Among these records, which lines include "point"? Copy them out.

═══ Dataset excerpts

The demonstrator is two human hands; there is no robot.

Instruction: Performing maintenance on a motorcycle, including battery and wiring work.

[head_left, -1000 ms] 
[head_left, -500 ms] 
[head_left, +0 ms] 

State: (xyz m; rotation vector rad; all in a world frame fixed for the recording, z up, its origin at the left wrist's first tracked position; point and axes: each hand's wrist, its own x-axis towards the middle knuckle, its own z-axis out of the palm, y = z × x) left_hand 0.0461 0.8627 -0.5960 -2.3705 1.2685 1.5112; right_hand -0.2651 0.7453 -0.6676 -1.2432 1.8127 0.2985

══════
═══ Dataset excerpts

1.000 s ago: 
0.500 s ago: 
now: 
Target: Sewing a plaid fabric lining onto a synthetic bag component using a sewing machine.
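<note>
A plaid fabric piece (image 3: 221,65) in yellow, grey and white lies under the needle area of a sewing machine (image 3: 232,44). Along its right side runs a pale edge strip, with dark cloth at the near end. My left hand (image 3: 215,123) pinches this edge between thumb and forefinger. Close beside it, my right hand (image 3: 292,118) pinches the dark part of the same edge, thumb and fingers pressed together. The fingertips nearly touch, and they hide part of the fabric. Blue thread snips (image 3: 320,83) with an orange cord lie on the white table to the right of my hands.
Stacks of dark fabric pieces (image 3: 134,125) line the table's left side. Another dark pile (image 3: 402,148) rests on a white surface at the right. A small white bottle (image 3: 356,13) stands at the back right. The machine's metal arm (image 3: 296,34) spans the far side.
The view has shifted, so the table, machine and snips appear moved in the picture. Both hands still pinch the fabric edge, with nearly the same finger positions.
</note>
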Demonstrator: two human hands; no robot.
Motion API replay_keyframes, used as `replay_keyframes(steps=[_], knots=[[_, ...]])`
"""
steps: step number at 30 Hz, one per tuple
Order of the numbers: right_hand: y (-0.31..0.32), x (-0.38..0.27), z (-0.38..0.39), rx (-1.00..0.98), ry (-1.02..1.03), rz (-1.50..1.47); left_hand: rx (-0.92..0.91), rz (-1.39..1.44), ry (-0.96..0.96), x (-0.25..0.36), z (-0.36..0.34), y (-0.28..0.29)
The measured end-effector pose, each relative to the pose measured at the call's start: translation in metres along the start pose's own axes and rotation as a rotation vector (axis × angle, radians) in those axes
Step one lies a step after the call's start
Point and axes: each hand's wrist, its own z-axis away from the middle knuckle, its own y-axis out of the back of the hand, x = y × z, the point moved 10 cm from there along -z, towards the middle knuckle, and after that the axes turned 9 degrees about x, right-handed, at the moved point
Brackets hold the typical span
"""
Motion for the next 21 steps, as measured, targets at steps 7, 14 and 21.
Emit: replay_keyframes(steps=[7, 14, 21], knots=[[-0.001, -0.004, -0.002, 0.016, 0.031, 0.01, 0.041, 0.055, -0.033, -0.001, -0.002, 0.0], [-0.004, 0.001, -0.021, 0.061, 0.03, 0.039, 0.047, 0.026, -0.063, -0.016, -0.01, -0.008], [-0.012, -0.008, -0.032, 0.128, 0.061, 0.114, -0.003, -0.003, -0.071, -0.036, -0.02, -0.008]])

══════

- _Task result_:
State: (xyz m; rotation vector rad; all in a world frame fixed for the recording, z up, its origin at the left wrist's first tracked position; point and axes: each hand's wrist, its own x-axis towards the middle knuckle, its own z-axis out of the palm, y = z × x) left_hand 0.0461 0.8627 -0.5960 -2.3705 1.2685 1.5112; right_hand -0.2651 0.7453 -0.6676 -1.2432 1.8127 0.2985
Point and axes: each hand's wrist, its own z-axis away from the middle knuckle, its own y-axis out of the back of the hand, x = y × z, the point moved 10 cm from there along -z, towards the middle knuckle, and after that the axes turned 9 degrees about x, right-handed, at the moved point

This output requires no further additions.